“Sometimes you’re the windshield, Sometimes you’re the bug…”
I was listening to an older acquaintance chuckle as he told me about a scam he’d gotten caught up in. He understood what had happened and how it’d happened.
After some research and many phone calls, he’d extracted himself from the scam and was a few hundred dollars poorer because of it.
He told me that in retrospect he realized that the whole mess was less about him being stupid, than about the scam being slick and sophisticated, taking advantage of his trusting nature + his unfamiliarity with certain details.
No surprise there, eh?
But what struck me about this conversation, that was more like a monologue, was that this older gentleman telling me this story wasn’t bitter about what had happened. There was not one ounce of “I’m a victim” or “I blame _____” going on with this guy.
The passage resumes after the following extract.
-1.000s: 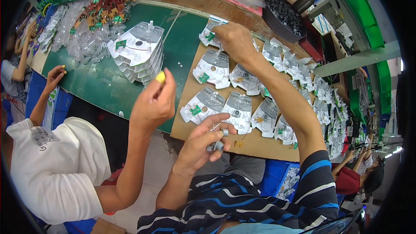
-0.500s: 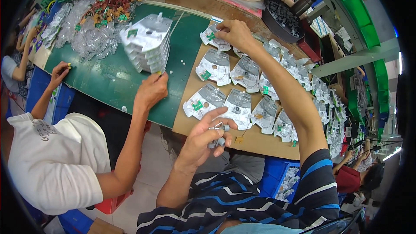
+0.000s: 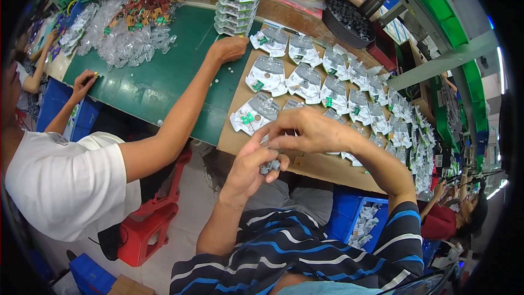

Instead, he was telling his story as a cautionary tale. All he needed was for someone to listen and understand his predicament– and for someone to tell him that he “done good” solving the problem himself.
All of which got me thinking…
When was the last time you were part of a conversation like this one? SERIOUSLY, when did you last listen to someone who had been taken advantage of– and who wasn’t whining and emoting about the unfairness of it all?
Someone who was behaving like an adult who grasped the fact that in the rhythm of life not everything works out as planned– and that’s ok, too, because if you’re smart, you learn from it and move on.
Like this older gentleman did, in his quiet self-deprecating way.